Records from a data collection
--- START ---

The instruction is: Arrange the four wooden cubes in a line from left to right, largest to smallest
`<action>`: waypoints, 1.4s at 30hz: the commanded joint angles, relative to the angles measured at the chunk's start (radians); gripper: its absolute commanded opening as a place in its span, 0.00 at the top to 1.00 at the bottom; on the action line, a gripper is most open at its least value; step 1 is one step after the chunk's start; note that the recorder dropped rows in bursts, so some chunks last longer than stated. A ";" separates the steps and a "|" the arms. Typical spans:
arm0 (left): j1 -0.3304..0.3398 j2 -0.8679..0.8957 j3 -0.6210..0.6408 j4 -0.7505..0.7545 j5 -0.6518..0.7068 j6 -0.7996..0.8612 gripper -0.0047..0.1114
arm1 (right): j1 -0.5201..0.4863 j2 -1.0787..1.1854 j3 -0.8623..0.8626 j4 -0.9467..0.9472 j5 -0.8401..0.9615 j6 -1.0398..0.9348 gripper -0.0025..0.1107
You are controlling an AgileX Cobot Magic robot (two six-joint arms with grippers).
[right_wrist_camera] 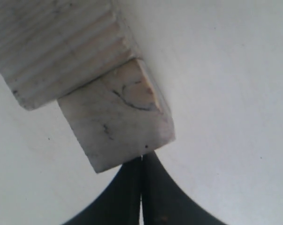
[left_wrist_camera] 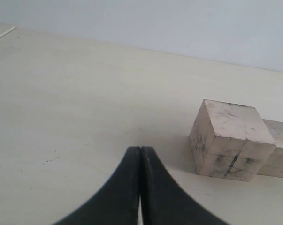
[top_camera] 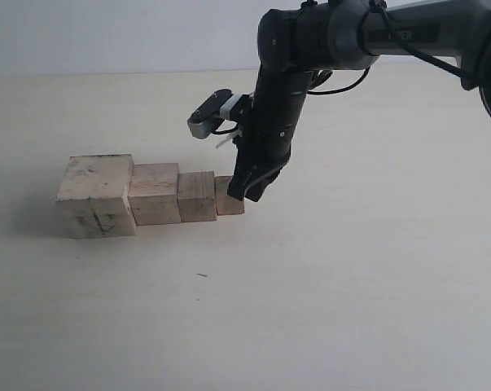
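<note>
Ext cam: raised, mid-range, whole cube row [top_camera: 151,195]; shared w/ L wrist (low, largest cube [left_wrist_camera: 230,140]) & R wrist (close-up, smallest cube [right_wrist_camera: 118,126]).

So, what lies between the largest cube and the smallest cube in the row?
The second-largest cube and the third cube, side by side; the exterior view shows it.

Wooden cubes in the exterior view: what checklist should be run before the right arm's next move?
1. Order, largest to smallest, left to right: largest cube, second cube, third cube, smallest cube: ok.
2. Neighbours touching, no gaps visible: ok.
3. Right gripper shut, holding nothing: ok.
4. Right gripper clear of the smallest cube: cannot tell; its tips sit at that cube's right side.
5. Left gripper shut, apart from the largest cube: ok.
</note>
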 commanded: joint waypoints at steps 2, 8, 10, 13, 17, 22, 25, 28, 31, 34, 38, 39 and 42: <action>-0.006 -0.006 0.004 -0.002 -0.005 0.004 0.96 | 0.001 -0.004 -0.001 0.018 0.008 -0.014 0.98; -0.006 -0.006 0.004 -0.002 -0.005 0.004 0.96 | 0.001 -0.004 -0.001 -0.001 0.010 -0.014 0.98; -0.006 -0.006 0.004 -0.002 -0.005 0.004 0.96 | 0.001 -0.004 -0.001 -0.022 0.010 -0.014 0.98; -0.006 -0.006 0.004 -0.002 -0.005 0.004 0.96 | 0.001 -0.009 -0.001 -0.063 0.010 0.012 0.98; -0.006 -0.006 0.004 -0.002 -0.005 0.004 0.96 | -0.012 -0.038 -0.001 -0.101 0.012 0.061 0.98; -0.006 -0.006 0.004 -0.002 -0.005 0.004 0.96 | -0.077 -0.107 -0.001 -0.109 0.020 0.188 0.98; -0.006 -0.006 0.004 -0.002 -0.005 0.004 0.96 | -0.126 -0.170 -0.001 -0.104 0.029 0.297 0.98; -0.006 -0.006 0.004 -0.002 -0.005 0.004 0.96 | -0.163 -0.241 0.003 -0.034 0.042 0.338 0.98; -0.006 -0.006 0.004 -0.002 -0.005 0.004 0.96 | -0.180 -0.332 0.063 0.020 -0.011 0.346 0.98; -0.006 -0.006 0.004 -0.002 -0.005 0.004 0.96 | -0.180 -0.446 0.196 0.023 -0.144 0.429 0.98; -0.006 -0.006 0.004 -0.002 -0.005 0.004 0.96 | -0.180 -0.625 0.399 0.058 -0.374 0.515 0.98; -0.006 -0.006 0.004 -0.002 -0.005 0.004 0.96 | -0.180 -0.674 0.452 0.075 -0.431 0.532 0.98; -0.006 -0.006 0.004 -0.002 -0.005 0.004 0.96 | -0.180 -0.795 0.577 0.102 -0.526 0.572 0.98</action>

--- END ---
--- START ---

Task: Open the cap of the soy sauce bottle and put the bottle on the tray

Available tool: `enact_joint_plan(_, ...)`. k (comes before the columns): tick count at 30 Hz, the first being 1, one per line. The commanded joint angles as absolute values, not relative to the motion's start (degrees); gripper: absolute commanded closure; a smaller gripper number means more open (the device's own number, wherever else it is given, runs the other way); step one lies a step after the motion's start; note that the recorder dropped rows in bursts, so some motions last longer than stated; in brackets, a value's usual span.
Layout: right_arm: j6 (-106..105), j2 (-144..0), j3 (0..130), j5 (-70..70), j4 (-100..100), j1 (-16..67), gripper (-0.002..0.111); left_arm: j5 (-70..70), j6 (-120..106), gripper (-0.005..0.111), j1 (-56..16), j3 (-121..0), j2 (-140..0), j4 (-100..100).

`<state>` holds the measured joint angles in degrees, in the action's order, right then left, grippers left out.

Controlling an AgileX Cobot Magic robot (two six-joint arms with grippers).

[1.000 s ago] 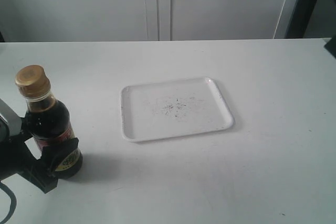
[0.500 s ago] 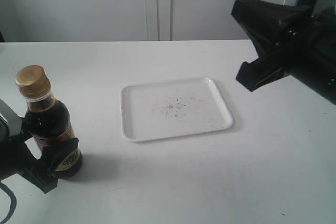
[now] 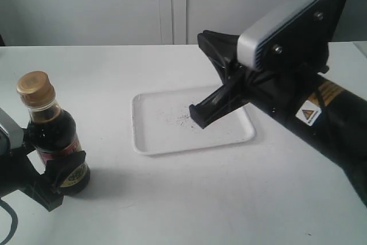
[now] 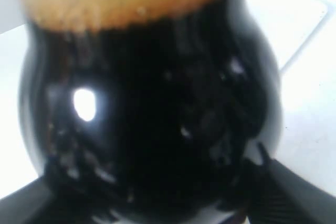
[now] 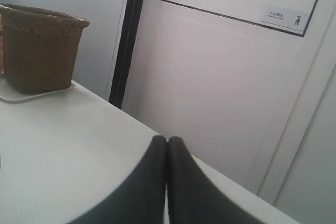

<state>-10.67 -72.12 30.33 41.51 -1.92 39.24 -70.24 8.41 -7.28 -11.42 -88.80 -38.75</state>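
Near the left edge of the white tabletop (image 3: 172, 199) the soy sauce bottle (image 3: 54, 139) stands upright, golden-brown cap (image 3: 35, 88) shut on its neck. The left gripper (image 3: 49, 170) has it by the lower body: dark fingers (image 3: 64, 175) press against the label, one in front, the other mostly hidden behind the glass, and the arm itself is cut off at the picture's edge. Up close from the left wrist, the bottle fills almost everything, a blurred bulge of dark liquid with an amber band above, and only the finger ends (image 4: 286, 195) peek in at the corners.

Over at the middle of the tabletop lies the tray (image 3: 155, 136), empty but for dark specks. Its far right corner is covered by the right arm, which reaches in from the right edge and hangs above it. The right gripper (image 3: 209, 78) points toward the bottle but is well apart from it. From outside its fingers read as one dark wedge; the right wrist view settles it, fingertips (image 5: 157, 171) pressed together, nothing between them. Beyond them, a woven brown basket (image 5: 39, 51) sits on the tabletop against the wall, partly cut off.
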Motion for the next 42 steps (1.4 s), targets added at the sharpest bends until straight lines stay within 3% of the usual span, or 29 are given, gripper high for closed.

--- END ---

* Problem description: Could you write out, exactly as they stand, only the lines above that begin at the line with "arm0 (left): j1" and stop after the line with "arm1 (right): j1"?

* The answer:
arm0 (left): j1 -0.3304..0.3398 j2 -0.8679..0.8957 j3 -0.6210..0.6408 j4 -0.7505..0.7545 j5 -0.6518..0.7068 j6 -0.7996..0.8612 gripper -0.0047..0.1114
arm1 (right): j1 -0.5201..0.4863 j2 -1.0787..1.1854 j3 -0.8623..0.8626 j4 -0.9467..0.9472 j5 -0.8401..0.9615 j6 -1.0398..0.9348 gripper -0.0025..0.1107

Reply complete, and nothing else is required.